Re: Modification of data in base folder and very large tables - Mailing list pgsql-performance

From Ogden Brash
Subject Re: Modification of data in base folder and very large tables
Date
Msg-id CAFCR_K2+T=iS_oTTOEdK67Za7gN0-2+LeK+m7=vjw9Zu0Jsdtg@mail.gmail.com
Whole thread Raw
In response to Re: Modification of data in base folder and very large tables  (Jerry Sievers <gsievers19@comcast.net>)
Responses Re: Modification of data in base folder and very large tables
Re: Modification of data in base folder and very large tables
List pgsql-performance
First of all, thanks to Jeff for pointing out strace. I had not used it before and it is quite informative. This is the rather depressing one minute summary for the pg_restore:

% time     seconds  usecs/call     calls    errors syscall
------ ----------- ----------- --------- --------- ----------------
 80.23    0.176089          65      2726           read
 16.51    0.036226          12      3040           lseek
  1.69    0.003710          11       326           write
  0.79    0.001733           7       232           recvfrom
  0.77    0.001684          18        96        96 openat
  0.02    0.000035          12         3         1 futex
------ ----------- ----------- --------- --------- ----------------
100.00    0.219477                  6423        97 total

The two pg_related processes which are doing 99% of the i/o on the machine are spending less than 2% of all that time actually writing data. No wonder it is going slowly!

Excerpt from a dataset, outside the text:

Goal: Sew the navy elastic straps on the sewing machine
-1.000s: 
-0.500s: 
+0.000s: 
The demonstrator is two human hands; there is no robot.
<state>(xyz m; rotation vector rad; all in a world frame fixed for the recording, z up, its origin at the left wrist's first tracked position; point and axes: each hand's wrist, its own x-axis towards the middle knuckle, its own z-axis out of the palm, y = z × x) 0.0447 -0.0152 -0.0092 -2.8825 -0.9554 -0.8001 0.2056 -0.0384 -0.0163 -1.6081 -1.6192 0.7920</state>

Which takes me to Jerry's question as to whether there are any indexes. My immediate off-the cuff answer would be "no". I deleted all indexes in the target database before I did the pg_restore, and the tables do not have any foreign keys or any other constraints or triggers. I did the restore as a data only restore so that it would not try to recreate any tables.

However, after studying the details of the strace output and reading about other people's experiences, I believe that the more accurate answer is that I did not take into consideration the index that gets created as a result of the primary key. In this case, the primary key is big int that is automatically assigned by a sequence.

If each of the tables has about 3+ billion rows, the index is still going to be pretty large and spread over many files. In the source database that was backed up, the primary key sequence was sequentially assigned and written, but as various posprocessing operations were applied and the rows modified,  the data, is probably in a relatively random evenly distributed order. So I now believe that all the files that are being constantly touched are not actually the files for the data rows, but the files for the index, and as the system is reading the data it is jumping around recreating the index for the primary key based on the random order of the dta rows it reads.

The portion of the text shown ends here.